TASK DETAILS: Search the data for the word "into" and copy out every line that has it.

RECORDED INFORMATION:
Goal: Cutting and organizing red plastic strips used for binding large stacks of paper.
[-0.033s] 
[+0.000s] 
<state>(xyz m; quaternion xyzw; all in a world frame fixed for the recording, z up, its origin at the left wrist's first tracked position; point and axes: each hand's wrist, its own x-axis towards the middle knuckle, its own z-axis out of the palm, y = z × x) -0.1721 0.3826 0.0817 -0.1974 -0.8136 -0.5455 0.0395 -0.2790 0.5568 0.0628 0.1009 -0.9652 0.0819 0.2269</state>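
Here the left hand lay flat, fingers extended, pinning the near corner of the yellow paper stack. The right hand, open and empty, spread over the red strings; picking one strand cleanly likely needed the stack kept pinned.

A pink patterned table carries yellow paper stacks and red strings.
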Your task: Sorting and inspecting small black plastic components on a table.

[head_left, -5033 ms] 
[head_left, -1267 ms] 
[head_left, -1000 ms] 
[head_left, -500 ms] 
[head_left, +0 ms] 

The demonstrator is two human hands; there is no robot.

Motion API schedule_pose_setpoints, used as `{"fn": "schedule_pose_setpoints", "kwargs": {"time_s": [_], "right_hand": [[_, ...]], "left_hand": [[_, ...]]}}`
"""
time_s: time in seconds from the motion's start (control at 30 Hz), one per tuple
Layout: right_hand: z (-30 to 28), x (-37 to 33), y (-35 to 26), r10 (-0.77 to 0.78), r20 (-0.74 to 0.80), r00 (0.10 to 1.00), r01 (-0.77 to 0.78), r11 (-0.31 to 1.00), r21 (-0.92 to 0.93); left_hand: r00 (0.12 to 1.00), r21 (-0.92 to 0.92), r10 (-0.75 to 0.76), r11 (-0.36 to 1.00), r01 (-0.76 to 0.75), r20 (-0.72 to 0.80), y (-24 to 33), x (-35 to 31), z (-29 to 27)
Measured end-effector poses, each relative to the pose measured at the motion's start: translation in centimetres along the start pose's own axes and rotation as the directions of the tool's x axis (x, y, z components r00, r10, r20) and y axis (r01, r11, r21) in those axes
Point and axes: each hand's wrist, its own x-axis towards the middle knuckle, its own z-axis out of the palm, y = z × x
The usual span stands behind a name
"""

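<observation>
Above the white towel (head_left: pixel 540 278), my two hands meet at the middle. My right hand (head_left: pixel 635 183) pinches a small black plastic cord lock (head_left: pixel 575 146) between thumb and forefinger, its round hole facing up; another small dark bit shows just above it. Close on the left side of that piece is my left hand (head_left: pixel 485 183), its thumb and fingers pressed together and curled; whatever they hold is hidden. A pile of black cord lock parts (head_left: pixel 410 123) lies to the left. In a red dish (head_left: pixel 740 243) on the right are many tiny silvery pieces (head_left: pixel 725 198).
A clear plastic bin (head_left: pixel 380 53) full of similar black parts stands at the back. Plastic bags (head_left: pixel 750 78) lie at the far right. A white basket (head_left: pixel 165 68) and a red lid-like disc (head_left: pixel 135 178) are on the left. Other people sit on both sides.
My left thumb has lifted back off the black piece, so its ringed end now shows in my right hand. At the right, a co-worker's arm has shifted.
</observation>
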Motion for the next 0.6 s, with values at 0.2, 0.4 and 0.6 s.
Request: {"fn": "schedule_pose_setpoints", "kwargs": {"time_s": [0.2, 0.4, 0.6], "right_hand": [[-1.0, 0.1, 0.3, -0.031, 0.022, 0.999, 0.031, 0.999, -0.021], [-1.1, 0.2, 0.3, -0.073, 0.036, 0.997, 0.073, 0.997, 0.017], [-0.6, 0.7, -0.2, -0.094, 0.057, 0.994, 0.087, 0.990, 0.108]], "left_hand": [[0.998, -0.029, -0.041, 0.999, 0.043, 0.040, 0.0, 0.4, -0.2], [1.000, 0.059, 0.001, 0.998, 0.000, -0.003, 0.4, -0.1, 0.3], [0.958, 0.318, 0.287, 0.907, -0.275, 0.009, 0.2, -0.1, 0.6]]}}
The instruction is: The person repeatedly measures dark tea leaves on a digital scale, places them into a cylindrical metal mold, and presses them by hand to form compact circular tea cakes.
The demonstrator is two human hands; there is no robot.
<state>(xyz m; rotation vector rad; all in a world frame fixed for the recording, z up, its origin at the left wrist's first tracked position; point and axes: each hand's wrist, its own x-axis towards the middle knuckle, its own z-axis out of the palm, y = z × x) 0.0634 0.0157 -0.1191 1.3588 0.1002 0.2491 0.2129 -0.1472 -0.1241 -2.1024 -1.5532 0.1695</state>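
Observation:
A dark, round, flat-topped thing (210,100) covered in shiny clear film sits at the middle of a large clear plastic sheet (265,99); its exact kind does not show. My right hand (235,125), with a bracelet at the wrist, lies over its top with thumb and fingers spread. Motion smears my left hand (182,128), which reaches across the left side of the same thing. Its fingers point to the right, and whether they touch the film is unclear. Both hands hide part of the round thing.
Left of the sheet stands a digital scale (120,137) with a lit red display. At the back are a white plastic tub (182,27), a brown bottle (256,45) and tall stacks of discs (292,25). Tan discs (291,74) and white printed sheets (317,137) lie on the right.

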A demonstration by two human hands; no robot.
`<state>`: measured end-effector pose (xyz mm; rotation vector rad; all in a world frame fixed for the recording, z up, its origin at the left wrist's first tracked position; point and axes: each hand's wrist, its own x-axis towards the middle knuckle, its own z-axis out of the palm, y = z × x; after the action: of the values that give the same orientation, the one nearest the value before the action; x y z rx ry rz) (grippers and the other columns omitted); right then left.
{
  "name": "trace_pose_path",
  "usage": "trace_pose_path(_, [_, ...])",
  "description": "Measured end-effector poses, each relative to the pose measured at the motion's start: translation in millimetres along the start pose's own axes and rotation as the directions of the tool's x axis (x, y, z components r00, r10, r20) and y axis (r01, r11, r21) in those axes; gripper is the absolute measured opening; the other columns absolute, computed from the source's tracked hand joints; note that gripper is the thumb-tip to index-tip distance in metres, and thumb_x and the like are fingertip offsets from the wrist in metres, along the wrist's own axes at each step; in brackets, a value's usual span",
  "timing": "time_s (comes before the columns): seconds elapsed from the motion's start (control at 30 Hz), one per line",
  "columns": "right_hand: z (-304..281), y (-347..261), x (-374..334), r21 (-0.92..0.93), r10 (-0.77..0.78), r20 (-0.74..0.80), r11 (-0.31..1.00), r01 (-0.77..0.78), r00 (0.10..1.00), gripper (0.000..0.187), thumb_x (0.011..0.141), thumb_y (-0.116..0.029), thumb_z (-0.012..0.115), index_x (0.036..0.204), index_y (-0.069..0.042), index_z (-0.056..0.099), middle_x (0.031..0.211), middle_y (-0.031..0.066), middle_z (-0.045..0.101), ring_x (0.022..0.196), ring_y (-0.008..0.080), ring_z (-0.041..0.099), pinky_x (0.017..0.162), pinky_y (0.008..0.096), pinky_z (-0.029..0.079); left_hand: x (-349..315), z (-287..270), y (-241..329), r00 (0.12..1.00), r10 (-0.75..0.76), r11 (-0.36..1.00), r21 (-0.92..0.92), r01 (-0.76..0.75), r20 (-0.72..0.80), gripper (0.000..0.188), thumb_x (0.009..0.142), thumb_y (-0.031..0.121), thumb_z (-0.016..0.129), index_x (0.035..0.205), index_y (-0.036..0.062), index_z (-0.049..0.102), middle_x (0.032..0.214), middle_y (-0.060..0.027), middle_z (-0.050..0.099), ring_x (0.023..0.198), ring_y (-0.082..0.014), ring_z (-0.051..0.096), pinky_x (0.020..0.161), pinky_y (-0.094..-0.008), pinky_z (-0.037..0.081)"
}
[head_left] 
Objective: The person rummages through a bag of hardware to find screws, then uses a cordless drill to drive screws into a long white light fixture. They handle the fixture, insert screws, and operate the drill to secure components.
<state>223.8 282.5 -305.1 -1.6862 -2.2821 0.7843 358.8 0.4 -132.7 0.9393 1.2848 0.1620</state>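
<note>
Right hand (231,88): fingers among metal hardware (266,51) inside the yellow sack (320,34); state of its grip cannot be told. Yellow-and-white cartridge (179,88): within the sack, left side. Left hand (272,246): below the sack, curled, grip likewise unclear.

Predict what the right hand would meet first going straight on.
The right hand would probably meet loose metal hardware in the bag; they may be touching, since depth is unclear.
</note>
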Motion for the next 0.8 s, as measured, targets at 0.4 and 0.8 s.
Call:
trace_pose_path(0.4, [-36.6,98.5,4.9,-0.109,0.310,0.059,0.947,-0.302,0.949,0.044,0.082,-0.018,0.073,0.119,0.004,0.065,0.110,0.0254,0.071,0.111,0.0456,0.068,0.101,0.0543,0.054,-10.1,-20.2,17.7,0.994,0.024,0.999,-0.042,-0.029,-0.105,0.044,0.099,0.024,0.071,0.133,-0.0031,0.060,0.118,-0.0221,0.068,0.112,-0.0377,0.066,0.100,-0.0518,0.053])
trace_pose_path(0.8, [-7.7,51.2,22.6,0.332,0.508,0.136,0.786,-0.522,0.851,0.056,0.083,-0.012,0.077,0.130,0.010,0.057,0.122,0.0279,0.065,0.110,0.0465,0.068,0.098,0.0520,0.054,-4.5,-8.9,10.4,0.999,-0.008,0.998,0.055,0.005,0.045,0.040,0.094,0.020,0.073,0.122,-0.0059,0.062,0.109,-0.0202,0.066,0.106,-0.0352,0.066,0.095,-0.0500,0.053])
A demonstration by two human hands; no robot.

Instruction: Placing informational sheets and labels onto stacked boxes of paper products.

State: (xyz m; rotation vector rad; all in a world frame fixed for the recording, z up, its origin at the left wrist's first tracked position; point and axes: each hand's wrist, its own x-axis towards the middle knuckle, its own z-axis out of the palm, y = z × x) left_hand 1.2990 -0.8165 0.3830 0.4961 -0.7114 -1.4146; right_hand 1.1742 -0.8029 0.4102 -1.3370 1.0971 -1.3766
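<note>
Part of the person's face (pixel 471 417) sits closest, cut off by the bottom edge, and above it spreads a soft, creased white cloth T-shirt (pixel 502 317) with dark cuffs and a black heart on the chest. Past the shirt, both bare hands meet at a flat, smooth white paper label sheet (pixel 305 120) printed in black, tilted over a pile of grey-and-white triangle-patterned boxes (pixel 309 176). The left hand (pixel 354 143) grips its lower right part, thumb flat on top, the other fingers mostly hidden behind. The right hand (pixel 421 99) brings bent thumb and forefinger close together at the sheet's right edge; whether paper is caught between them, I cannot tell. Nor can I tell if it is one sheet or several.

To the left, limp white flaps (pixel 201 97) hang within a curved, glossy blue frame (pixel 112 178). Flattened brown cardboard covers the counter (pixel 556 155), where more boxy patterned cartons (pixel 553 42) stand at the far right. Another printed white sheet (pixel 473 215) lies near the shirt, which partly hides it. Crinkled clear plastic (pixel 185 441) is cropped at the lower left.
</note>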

TASK RESPONSE:
The instruction is: The person repeatedly measures dark tea leaves on a digital scale, places them into a cylindrical metal mold, and presses them by hand to form compact circular tea cakes.
Objective: The person rummages through a bag of hardware to find screws, then uses a cordless drill to drive screws into a long white light fixture. They handle the fixture, insert screws, and operate the drill to secure components.

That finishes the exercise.